What you return must be the data below, word for word, without any images.

Start of AVAILABLE DATA

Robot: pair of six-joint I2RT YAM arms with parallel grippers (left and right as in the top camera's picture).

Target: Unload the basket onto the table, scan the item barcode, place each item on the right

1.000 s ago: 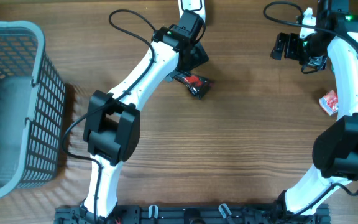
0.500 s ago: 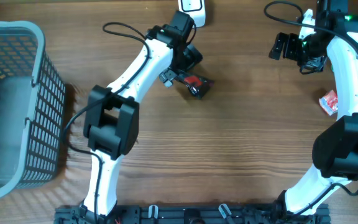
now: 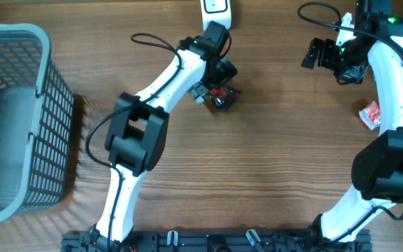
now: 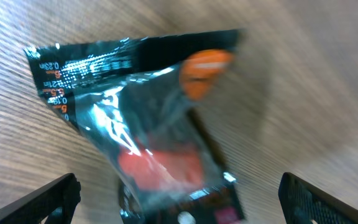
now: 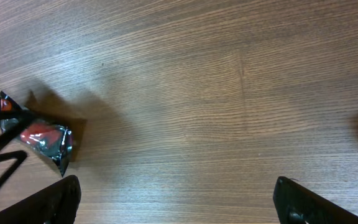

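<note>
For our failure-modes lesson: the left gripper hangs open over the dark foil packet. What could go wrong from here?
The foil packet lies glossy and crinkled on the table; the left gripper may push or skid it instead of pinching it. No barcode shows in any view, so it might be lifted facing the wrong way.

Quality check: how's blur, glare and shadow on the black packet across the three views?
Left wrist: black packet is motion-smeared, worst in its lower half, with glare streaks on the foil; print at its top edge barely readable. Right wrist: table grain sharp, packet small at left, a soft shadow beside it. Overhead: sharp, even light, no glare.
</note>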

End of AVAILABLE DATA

▶ **EXERCISE SOLUTION**:
Robot: pair of six-joint I2RT YAM arms with parallel grippers (left and right as in the top camera's picture).

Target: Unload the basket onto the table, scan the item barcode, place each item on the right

1.000 s ago: 
0.500 s ago: 
now: 
now: 
now: 

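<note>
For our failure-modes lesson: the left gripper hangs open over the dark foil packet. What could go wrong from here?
The foil packet lies glossy and crinkled on the table; the left gripper may push or skid it instead of pinching it. No barcode shows in any view, so it might be lifted facing the wrong way.

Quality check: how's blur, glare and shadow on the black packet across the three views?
Left wrist: black packet is motion-smeared, worst in its lower half, with glare streaks on the foil; print at its top edge barely readable. Right wrist: table grain sharp, packet small at left, a soft shadow beside it. Overhead: sharp, even light, no glare.
</note>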

The output shown is complete.